Cerebral Palsy

STEM CELL TREATMENT FOR CEREBRAL PALSY

Cerebal palsy is a disorder of movement and form linked to damage in the brain caused before or after birth, or during delivery.

Types of Cerebral Palsy

Cerebral palsy portrays different characteristics and is divided into categories in accordance with the location of the damage in the brain.

The Spastic type

Spasticity is the increased tone of muscle in the arms and legs. This limits movement. It is divided into types based on the location of the spasticity in the body.

  • Diparesis : Spasticity is present in the legs only.
  • Hemiparesis: Spasticity is present in one side of the body.
  • Tetraparesis: Spasticity is present in the arms and legs.

The Dyskinetic types

  • The athetoid type: Children with involuntary and slow twirling of the upper segments of the arms and legs
  • The dystonic type: Children with spasms similar to the twisting of a pipe or twirling. The spasm increases with voluntary movement. It is observed more frequently in the upper portions of the arms and legs.
  • Ataxia: A disorder of coordination. The child has difficulty maintaining balance while walking.
  • Hypotonia: No spasms are present in the body. A completely contrary state of looseness is present.
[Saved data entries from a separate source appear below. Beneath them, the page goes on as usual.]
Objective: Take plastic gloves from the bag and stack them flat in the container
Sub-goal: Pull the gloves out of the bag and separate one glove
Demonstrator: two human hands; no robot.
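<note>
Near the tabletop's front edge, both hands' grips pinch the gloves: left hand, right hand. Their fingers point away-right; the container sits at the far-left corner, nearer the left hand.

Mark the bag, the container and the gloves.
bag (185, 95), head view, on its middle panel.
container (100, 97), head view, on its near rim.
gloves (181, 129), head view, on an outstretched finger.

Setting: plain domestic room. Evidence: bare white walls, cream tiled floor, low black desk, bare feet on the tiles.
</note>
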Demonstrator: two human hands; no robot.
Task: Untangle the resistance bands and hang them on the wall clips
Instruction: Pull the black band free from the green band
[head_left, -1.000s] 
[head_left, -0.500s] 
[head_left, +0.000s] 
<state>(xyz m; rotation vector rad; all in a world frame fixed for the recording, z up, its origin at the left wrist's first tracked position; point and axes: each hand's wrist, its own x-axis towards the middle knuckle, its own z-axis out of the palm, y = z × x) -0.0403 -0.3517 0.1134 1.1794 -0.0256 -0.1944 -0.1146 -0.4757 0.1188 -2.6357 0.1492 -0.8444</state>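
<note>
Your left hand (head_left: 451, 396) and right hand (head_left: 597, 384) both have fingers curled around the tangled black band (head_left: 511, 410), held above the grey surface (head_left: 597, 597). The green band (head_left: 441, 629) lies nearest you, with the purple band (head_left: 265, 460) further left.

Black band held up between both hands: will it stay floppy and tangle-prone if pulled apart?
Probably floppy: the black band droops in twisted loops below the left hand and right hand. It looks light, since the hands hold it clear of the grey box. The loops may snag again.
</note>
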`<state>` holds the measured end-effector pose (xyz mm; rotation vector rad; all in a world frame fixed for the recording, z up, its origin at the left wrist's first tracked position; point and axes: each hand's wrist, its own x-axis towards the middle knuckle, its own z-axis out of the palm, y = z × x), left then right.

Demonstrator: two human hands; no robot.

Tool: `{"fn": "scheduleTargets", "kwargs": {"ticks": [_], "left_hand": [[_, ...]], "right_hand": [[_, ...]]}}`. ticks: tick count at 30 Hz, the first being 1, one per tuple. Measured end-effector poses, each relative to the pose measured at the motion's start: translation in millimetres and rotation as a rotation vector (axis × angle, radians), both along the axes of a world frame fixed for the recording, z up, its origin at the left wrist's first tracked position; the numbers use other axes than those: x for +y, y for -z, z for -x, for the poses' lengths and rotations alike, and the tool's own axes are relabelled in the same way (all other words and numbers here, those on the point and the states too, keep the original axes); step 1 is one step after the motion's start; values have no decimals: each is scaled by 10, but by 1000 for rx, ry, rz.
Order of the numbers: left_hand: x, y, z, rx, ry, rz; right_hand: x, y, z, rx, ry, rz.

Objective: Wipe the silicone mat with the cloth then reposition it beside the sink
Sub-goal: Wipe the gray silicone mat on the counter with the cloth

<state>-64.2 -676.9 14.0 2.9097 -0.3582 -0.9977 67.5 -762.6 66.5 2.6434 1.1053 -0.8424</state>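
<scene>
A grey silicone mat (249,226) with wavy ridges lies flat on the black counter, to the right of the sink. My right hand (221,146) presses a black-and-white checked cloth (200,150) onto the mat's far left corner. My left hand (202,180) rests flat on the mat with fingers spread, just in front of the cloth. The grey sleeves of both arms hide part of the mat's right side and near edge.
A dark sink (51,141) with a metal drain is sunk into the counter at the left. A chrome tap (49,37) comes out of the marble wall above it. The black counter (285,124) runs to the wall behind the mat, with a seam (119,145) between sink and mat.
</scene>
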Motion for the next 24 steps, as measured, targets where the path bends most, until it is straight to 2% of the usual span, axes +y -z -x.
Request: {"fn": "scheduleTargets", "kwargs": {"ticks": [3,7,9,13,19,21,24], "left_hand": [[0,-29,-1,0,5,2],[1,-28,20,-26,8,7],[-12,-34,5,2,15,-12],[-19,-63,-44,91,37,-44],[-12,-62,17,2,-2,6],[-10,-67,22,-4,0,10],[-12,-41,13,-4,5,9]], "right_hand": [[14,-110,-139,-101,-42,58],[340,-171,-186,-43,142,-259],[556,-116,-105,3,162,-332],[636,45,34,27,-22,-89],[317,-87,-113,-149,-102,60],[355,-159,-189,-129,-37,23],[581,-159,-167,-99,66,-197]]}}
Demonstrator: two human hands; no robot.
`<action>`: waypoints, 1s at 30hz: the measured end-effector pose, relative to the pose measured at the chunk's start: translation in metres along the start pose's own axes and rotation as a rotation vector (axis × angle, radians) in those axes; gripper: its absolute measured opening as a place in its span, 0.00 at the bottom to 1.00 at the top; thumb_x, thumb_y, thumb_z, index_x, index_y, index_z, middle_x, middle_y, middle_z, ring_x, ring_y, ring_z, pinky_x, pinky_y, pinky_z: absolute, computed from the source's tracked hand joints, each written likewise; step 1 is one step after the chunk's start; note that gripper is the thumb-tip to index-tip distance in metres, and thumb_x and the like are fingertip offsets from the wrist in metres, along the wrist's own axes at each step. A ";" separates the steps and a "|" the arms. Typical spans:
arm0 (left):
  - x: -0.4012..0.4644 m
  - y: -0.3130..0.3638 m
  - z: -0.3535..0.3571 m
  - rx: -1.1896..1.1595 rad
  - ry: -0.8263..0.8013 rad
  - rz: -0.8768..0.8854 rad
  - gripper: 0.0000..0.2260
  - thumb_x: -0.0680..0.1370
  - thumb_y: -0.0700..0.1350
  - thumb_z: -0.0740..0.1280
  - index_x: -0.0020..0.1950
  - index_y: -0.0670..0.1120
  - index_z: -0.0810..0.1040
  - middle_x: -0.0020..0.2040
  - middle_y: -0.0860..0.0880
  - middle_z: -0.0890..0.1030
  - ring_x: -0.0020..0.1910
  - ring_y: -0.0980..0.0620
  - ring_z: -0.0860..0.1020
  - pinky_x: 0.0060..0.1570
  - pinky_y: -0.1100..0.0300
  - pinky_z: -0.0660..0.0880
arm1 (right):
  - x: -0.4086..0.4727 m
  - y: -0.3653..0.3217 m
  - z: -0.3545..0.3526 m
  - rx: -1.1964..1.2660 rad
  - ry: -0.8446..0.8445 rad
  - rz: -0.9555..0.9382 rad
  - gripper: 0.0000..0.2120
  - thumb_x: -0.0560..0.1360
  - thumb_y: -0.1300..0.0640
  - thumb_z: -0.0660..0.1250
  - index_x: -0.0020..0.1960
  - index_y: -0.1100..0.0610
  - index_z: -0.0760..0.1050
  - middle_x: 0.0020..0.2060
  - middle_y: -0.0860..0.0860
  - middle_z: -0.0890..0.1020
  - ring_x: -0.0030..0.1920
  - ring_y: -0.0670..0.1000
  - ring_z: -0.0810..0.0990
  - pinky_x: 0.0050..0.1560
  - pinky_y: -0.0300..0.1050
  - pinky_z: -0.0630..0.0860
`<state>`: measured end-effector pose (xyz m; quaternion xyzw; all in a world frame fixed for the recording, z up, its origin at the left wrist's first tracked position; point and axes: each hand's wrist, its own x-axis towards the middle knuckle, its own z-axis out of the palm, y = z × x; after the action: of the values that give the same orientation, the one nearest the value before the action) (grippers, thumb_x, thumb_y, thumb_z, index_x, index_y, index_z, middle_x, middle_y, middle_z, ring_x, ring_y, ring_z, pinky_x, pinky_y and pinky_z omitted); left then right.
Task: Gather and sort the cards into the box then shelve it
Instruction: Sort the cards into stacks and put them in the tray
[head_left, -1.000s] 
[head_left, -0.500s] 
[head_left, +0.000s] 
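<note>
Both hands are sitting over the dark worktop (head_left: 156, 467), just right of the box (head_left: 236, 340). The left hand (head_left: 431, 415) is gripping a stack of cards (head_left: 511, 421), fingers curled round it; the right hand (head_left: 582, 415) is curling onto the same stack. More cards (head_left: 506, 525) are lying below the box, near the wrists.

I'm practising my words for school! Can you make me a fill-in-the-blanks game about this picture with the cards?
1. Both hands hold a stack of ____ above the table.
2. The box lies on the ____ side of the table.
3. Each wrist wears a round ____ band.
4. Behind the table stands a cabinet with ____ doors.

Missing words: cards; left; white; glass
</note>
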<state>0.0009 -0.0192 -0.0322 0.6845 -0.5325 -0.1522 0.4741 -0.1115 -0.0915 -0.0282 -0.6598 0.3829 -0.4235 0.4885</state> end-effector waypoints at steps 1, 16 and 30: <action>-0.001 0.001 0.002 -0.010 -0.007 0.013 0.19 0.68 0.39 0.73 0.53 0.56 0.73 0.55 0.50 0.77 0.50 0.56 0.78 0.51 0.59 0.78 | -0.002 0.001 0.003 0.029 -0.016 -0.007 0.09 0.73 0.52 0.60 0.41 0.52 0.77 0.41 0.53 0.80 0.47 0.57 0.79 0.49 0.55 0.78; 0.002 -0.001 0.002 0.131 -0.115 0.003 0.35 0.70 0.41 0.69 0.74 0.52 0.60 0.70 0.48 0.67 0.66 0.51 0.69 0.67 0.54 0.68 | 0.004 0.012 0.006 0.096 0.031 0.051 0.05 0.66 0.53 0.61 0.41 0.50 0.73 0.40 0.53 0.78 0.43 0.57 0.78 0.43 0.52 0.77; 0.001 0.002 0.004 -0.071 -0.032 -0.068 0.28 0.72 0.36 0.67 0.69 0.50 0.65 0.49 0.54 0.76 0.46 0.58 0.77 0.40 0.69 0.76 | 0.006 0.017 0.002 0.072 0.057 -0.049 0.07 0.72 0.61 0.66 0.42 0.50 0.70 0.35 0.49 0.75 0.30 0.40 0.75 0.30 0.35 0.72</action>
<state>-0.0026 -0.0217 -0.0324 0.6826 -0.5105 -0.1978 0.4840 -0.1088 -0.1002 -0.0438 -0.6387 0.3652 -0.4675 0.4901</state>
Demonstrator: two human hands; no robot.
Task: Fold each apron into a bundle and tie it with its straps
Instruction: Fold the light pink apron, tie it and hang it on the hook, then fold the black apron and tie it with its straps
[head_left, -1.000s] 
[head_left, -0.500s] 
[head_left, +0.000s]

Treatment alternatives in cerebral palsy

Physio-therapy

  • To enable the prevention of structural disorders that could result from the spasms
  • To decrease spasms through the use of different techniques
  • To increase the functional capacity of the child to enable increased independence in the daily life of the child
  • To select the equipment needed by the child and to teach the child to use of the equipment

Medical Treatment

  • To regulate nutrition
  • To hinder the fits
  • To take general health precautions
  • To decrease spasticity
  • Neurosurgical interventions

Spasticity surgery should be undertaken if rehabilatation fails to yield results, the spasms make daily care difficult and cause pain upon the child.

Operation alternatives:

  • Selective dorsal rhizotomy
  • Neurotomy
  • Deep brain simulation
  • Baclofen pump implantation
  • Pallidotomy

Orthopedical Interventions

Shortening of the muscles that prevent the growth of the child, or structural irregularities in the joints require orthopedic intervention.

Special Education

Special education in cerebral palsy begins with the interventions done upon the child in proportion with his/her physical insufficiency and the training of the child on the usage of the supplementary equipment necessary. After independence in the usage of such equipment has been obtained, education is planned in accordance wit the intellectual performance of the individual.

Speech Therapy

The patient is evaluated based upon his/her language development and speech particularities, determining the level and method of communication established. Goals of communication aiming to increase independence in daily life are identified, and therapy is provided. Nutritional therapy, including the support and education of the family, is provided, based on an evaluation of chewing and swallowing skills. The selection and usage of alternative systems of communication and other therapy tools to enable or advance communication serve as a guide for the family.

Other problems observed in children with cerebral palsy

  • Issues of intelligence
  • Seizures
  • Problems of nutrition (absence of swallowing and chewing skills)
  • Speech difficulties
  • Issues of teeth
  • Vision disorders
  • Difficulty in hearing
  • Respiratory disorders
  • Urinary problems (toilet control)

The treatment of cerebral palsy is done by a multidisciplinary team. All members of the team must be present in the center in which the child with cerebral palsy is undergoing treatment. Periodic councils must be organized, in which all members of the team are present for a joint evaluation of the patient. The objective of such councils is for a simultanous evaluation of the patient by all members of the team, and the formation of a treatment plan.